Burgeoning by Tamara Natalie Madden
In my circle of deep, solid, soul searching folk, humility is a cherished virtue. Despite its definitive modesty, us servant leaders see humility as the goal to which you must always strive. Humility is the root in which to plant your dusty, persevering feet. It is the there in the Staples’ Singers anthem, “I’ll take you there.” Yes to accomplishments, reconciliations, awards and accolades. BUT, you must always accept and appreciate the kudos by baptizing them in Lake of Humility. It is similar to the process of checking your Halloween haul for razor blades, poison, or other never-named threats: each treat had to be touched by a trained inspector who could neturalize the potential of evil that lurked amongst the goodies. Like quality assurance, humility grounds your feet, keeping your big head from floating away in a haze of arrogance.
Sometimes in life though, there’s is a fine line between humility and humiliation. Sometimes, what keeps you grounded also rubs your face in the dirt. Case in point; 2015. thus far 2015 has served to remind me that the universe remains unimpressed with me. Landmarks leading to Humble Pie Boulevard include:
Grad school DENIED
Poetry submissions DENIED
Writers’ workshop application DENIED
Fellowship proposal DENIED
This, all while coaching my daughter to empowered sexuality and college admission, preaching gender equity and basic hygiene to my pubescent son, inefficiently managing choices that manifest as bills, and fending off emotional eating and functional alcoholism. Actually, I’m writing this while sipping homemade sangria and sucking on M&M’s so I suppose I’m not committed to life without high calorie vices. Rejection stings and often wants to deceive you into apathy. It wants to drain the color from your lips, infect your eyes with a cataract that diminishes blessings to entitlement. It hardens you to hope and discourages gratitude. But only if you let it. And frankly, it’s difficult to get pruny swimming in self-deprecation when you feel compelled to love others out of their own.

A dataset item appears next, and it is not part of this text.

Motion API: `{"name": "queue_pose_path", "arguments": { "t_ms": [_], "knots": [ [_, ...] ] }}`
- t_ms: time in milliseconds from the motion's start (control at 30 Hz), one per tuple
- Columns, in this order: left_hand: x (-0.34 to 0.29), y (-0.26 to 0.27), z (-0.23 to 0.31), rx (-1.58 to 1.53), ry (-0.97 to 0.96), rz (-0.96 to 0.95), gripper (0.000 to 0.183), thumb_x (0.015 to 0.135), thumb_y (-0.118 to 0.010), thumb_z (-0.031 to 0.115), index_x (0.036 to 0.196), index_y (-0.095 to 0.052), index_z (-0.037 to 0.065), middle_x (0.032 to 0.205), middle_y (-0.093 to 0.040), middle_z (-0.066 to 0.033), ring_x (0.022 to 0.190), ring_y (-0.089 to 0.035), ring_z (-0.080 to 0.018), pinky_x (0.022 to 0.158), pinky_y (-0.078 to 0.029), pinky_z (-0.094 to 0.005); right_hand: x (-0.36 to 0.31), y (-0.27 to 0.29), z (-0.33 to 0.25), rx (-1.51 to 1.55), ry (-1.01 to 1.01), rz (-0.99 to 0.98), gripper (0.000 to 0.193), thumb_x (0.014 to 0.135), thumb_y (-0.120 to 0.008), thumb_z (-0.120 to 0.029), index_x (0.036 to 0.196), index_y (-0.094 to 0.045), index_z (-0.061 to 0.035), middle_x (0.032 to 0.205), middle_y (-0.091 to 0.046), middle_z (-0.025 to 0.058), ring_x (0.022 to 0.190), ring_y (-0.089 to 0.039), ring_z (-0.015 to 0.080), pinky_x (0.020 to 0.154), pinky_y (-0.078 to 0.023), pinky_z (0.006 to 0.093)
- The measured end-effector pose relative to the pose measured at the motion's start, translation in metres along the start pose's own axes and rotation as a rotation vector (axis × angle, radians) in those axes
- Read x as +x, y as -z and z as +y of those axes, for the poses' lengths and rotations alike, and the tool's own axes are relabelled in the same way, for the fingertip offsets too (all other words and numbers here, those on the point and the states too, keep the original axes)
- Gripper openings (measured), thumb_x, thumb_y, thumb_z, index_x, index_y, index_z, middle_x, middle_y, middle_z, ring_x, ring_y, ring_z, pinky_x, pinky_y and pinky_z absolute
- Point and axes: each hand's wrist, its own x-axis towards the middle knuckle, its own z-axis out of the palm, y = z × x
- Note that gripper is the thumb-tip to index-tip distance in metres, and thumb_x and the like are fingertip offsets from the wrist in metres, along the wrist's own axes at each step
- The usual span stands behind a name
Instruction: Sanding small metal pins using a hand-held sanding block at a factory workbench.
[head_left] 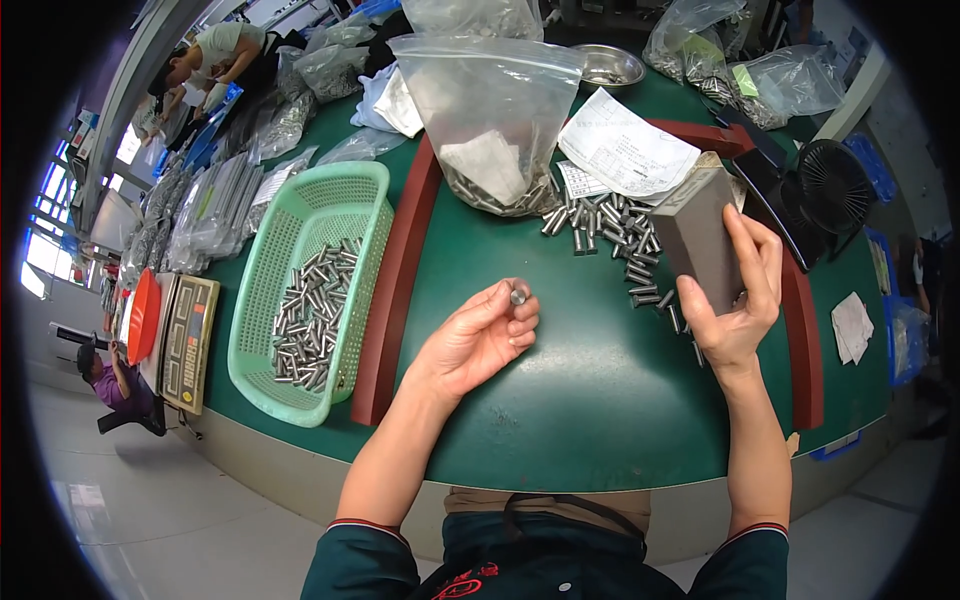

I know I live life with a limp. But I refuse to love with one. Rejection not only keeps the sweet scent of humility in my nose, it helps me celebrate the non-negotiable, consistent yes’s in a hot sticky sea of no’s. My health, though mired by the cruelty of the BMI scale, my blood pressure is stellar and I can dance my ass off (even on an extended remix). My mind, still tormented by what I can’t control, remains sharp and able to mill through the complex world around me. And my heart! My extravagant, burning heart, is scarred and bruised like a ballerina’s feet. Sometimes I think it wants to stop. It wants to stop trying because trying hurts; trying and hoping is risking and believing in things for which there is no proof. And that level of risk is excruciating when you don’t win. I rarely win big. But my hearts hopes I will. And that is enough to keep it beating another long day. So although my afro might hang low, my hope rides high. I work hard to love my self enough to stay humble. But I won’t ever stop the hustle.